[Work instruction] Although the data below holds other lines too, output only those from the line with "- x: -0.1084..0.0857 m" up to and including the line with "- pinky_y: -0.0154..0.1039", exactly as they appear.

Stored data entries
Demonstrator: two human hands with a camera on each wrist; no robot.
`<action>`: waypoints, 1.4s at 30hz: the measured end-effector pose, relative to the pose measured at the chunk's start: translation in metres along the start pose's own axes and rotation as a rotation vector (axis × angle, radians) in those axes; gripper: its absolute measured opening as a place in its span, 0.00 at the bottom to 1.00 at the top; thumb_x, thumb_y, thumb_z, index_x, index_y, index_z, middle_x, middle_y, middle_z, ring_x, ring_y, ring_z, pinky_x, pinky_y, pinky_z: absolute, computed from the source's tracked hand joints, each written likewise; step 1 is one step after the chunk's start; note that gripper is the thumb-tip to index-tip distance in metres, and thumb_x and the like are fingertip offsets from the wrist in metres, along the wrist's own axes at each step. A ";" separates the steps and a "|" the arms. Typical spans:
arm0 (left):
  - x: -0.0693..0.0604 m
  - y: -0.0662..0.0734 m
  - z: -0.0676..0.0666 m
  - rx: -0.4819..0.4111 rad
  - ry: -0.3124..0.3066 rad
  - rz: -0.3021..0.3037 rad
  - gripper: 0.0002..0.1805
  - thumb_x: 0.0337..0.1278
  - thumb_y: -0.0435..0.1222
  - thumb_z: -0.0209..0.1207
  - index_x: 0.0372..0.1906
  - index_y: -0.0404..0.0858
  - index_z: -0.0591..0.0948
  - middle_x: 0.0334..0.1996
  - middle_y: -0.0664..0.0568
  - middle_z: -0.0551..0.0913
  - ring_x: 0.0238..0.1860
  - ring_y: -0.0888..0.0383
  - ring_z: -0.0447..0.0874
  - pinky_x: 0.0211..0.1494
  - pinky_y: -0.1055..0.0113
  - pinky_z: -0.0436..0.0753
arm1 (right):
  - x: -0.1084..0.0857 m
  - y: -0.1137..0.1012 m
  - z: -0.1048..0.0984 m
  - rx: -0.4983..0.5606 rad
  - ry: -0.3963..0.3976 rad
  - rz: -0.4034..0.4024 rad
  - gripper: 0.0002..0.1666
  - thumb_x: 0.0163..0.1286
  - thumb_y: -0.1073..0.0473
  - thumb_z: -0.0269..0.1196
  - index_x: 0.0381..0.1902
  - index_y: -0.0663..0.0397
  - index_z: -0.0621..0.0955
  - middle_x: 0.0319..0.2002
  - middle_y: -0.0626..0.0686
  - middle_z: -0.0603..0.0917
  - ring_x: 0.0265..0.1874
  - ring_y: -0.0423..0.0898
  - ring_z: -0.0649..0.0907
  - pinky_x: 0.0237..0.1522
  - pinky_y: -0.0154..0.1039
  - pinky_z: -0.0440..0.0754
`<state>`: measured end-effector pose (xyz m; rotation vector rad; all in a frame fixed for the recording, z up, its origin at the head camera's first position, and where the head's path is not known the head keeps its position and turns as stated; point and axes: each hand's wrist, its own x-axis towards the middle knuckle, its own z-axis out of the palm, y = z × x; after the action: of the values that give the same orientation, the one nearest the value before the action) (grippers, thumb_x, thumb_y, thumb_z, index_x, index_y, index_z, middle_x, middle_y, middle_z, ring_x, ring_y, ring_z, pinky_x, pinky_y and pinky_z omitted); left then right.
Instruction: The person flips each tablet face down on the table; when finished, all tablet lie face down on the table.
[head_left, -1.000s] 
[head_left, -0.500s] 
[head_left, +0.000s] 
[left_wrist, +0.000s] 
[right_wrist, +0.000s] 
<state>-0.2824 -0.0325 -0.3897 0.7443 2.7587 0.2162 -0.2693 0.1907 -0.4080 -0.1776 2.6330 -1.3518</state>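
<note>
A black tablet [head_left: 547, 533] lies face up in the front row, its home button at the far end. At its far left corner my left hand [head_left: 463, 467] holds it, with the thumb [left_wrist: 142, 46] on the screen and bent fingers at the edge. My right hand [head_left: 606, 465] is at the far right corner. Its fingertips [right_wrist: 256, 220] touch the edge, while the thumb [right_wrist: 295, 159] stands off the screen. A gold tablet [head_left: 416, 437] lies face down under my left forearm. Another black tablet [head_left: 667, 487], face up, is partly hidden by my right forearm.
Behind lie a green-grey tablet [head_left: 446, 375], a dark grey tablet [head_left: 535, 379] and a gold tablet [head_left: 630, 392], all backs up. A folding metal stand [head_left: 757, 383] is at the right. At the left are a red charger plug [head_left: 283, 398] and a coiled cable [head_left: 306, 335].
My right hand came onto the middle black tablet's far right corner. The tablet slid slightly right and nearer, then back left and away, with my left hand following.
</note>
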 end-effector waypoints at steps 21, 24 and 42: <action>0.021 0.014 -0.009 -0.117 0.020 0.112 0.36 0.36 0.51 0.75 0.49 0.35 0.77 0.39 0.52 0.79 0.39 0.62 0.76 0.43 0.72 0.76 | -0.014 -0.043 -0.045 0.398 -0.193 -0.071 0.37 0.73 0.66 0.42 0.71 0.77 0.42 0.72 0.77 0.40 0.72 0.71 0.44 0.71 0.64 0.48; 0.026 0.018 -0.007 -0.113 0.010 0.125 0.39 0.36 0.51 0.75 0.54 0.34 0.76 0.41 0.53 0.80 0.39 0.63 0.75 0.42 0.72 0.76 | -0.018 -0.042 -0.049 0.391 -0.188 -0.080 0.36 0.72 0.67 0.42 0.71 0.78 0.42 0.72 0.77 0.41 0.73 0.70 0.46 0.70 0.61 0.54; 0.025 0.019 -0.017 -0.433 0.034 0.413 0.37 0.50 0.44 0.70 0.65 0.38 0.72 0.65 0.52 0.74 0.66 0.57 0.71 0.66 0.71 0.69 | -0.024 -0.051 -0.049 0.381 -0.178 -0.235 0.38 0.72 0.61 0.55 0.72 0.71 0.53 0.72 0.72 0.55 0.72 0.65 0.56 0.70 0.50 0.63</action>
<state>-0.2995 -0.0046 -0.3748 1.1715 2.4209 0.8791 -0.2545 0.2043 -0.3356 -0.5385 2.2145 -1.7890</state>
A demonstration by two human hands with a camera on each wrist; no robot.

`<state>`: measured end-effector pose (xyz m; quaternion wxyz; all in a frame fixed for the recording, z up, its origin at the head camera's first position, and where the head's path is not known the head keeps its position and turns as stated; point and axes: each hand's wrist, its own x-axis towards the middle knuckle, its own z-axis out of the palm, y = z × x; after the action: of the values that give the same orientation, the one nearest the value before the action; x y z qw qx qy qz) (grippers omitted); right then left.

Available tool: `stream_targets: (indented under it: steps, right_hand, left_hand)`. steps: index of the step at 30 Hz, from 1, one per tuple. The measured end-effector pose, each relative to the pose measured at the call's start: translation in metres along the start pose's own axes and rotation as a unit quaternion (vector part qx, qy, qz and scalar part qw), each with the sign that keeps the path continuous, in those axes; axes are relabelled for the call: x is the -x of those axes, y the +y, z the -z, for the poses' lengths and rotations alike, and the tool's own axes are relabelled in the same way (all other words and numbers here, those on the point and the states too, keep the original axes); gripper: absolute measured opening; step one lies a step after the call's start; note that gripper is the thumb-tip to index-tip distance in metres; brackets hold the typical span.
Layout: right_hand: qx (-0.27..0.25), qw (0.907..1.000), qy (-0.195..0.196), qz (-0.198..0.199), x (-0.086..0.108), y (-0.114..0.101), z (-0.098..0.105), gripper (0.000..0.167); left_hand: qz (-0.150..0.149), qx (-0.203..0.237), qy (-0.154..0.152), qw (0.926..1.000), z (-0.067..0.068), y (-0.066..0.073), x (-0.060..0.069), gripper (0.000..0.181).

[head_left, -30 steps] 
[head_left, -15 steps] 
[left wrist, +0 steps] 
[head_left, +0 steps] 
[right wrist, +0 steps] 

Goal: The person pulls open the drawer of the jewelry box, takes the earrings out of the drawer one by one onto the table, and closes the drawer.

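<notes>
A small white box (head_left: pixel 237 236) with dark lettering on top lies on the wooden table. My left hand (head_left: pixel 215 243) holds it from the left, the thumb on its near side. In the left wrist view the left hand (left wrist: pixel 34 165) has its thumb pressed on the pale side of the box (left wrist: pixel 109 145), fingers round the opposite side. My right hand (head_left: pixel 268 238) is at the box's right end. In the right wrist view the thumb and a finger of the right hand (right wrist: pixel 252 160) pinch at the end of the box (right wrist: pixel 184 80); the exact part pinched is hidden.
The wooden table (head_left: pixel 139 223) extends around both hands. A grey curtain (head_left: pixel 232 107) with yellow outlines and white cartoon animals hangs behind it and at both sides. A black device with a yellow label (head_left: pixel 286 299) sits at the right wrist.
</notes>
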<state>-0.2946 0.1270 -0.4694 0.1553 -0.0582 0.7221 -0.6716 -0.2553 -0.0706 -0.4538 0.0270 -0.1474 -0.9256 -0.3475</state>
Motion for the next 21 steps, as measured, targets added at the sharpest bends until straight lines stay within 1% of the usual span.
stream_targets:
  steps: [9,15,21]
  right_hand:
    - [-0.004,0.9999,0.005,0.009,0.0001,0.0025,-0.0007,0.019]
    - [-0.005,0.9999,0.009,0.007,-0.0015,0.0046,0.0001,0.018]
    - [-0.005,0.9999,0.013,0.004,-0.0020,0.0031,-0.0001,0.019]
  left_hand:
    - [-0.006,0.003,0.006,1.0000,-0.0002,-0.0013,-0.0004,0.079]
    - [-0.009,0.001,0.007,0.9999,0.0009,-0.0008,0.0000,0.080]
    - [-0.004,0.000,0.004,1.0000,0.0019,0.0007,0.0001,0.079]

[Result of the exercise]
  - x: -0.1084..0.0857 m
  - y: -0.1137..0.1012 m
  - z: -0.1048..0.0984 m
  - rx: -0.4983..0.5606 rad
  - ry: -0.3963..0.3976 rad
  - rz: -0.4034..0.4024 rad
  - gripper: 0.0002..0.1666
  - thumb_x: 0.0163..0.1286
  - thumb_y: -0.1073..0.0473
  - thumb_z: -0.0269..0.1196
  - index_x: 0.0381..0.1902
  - index_y: -0.0663..0.0397
  - index_z: -0.0621..0.0955
  - middle_x: 0.0319..0.2002
  - middle_y: -0.0626..0.0686
  - middle_z: -0.0603..0.0917
  - ring_x: 0.0265..0.1874
  - ring_y: -0.0423..0.0898
  - ring_z: -0.0649..0.0907
  - pinky_x: 0.0237..0.1522
  - pinky_y: -0.0154..0.1039

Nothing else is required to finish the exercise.